Work item —
The copy you print must match the listing exactly, with its pictures removed.

====================

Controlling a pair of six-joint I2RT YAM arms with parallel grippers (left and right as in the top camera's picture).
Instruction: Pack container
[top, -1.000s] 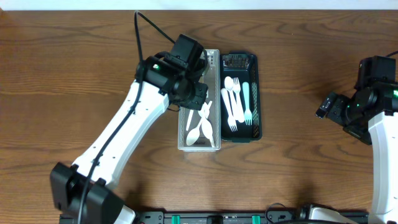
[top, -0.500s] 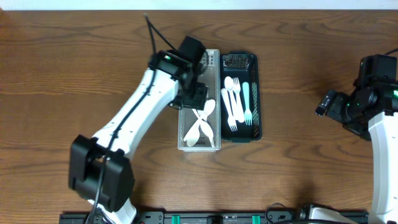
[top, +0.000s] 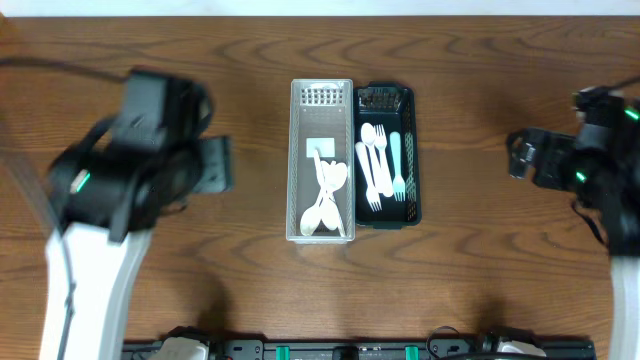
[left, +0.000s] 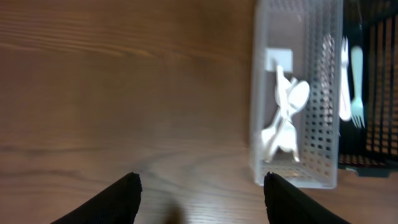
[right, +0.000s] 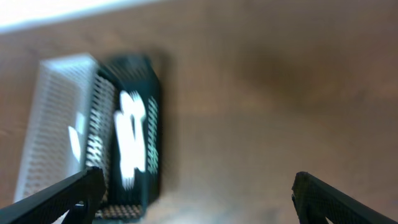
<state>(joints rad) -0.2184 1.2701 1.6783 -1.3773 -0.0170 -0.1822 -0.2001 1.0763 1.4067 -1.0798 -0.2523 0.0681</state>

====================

Task answer —
Controlling a pair of six-joint I2RT YAM arms with parallel grippers (left and right as in the top camera's picture).
Instruction: Pack container
[top, -1.000s] 
[top, -0.500s] 
[top, +0.000s] 
[left, +0.000s] 
[right, +0.000s] 
<state>(joints rad) -0.2184 1.2701 1.6783 -1.3773 -0.0170 -0.1822 -0.2001 1.0763 1.4067 -1.0798 -0.2523 0.0681</state>

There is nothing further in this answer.